Once you’ve done your research and think a company’s stock is a good buy at the current price, you can consider adding it to your portfolio. This way, you can make smart investment choices.

Step 3: Diversification and Risk Management

Diversification is your best friend when it comes to managing risk in your dividend growth portfolio. To reduce vulnerability to economic downturns, it’s essential to spread your investments across different sectors and industries. You can learn more about diversification here.

Consider including both established dividend-paying stocks and growth stocks that may not pay dividends currently but have the potential to do so in the future. Historically, having 10 to 20 stocks in your portfolio allows you to benefit from growth while also reducing risk.

Step 4: Reinvesting Dividend Income

Reinvesting your dividend income is a powerful way to grow your portfolio. After collecting your increasing dividends from the companies you’re holding, you can reinvest them in the companies you already own or explore new opportunities.

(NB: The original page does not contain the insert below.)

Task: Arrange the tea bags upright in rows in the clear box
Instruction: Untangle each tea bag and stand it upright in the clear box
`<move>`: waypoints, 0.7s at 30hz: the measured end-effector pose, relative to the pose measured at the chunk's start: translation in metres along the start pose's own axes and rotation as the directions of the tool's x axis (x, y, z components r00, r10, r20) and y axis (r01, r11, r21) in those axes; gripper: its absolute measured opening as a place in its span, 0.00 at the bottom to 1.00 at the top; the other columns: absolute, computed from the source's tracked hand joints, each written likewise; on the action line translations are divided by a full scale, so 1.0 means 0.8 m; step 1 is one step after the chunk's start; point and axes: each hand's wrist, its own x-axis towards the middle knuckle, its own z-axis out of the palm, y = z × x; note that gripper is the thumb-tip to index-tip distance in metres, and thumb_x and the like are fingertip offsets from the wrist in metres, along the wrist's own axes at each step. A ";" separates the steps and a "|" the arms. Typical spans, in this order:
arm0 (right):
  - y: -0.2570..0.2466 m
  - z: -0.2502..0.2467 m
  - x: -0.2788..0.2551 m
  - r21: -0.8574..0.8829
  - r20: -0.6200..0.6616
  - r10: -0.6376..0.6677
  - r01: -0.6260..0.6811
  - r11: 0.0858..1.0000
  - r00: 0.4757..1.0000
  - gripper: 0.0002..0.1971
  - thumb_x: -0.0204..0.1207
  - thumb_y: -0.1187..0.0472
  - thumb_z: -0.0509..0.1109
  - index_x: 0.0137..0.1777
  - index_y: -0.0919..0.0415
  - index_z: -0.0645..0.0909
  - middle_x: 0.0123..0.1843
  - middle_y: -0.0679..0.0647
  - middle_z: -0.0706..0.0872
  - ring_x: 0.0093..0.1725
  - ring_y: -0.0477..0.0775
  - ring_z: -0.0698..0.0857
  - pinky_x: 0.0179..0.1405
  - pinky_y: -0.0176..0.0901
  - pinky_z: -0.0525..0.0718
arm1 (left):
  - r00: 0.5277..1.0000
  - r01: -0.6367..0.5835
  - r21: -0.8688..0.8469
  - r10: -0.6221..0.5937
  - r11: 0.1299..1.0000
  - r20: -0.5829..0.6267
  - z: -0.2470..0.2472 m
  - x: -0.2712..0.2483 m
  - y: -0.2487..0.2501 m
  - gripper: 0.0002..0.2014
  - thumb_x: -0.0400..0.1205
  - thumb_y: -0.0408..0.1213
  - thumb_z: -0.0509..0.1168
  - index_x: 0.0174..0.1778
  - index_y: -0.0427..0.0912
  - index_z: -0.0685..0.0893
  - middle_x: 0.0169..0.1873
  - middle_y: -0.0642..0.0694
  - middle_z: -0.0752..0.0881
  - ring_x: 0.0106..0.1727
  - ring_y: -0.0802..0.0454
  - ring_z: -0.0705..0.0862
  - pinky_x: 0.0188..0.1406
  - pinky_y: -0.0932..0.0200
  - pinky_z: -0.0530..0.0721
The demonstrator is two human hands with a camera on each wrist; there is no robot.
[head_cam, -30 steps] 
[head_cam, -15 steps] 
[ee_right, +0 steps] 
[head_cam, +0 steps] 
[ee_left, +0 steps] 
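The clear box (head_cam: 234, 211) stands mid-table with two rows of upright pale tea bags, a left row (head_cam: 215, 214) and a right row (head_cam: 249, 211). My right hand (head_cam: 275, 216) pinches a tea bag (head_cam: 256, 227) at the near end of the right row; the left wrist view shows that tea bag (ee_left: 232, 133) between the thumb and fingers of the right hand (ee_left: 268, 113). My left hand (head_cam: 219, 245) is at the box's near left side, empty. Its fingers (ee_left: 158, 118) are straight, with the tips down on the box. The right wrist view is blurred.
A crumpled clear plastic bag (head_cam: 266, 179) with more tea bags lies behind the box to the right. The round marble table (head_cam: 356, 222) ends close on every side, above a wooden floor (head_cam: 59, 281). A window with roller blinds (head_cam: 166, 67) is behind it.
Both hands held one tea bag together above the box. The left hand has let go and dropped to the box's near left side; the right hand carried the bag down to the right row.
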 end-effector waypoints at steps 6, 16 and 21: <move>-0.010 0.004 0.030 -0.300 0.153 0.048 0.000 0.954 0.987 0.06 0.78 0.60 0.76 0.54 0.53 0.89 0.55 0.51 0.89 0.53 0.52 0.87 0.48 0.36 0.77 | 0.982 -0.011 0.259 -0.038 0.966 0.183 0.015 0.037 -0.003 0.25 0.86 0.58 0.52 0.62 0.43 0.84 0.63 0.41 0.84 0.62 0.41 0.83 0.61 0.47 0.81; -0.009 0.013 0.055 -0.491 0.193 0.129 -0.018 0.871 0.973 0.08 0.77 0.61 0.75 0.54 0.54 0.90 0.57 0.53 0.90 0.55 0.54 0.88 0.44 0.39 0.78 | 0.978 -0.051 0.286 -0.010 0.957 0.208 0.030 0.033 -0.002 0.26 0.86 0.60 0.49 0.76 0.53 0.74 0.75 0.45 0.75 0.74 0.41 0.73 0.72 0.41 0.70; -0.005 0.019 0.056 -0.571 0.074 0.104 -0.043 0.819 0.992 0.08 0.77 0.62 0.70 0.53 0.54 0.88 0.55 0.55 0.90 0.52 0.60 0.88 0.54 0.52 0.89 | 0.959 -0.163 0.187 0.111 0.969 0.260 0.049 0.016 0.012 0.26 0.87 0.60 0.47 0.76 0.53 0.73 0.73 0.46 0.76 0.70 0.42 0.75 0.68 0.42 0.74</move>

This strategy is advantageous because it provides you with a consistent cash income, eliminating the need to sell your existing stocks to purchase new ones.

Step 5: Monitoring and Adjusting Your Portfolio

Building a dividend growth portfolio isn’t a “set-it-and-forget-it” strategy. It’s important to keep a close watch on your stocks, track their performance, and assess their dividend growth rates. If you notice a deterioration in a company’s fundamentals, it may be time to reconsider your position.

Don’t forget to review your watchlist and add new stocks to your portfolio when opportunities arise. Over time, also consider questioning the criteria you previously selected and reassess whether they still make sense.

Tools and Resources for Dividend Investors

Any type of investor leverages various tools and resources to access financial data for different stocks and optimize their portfolios. Here are some examples for you:

  • Dividend stock screeners: Utilize screening tools to identify stocks that match your specific criteria, such as dividend yield, payout ratio, and dividend growth history.
  • Dividend tracking software: These tools help you monitor your portfolio’s performance and track your dividend income.
  • Historical dividend data analysis: Understanding a stock’s dividend history is crucial. You can find historical data on reliable financial websites.

I use Stock Unlock as an all-in-one tool because it helps me save money by not having to pay for multiple tools.

By following the step-by-step guide, educating yourself about investing, and simplifying your life with various tools, you can create a solid dividend growth portfolio.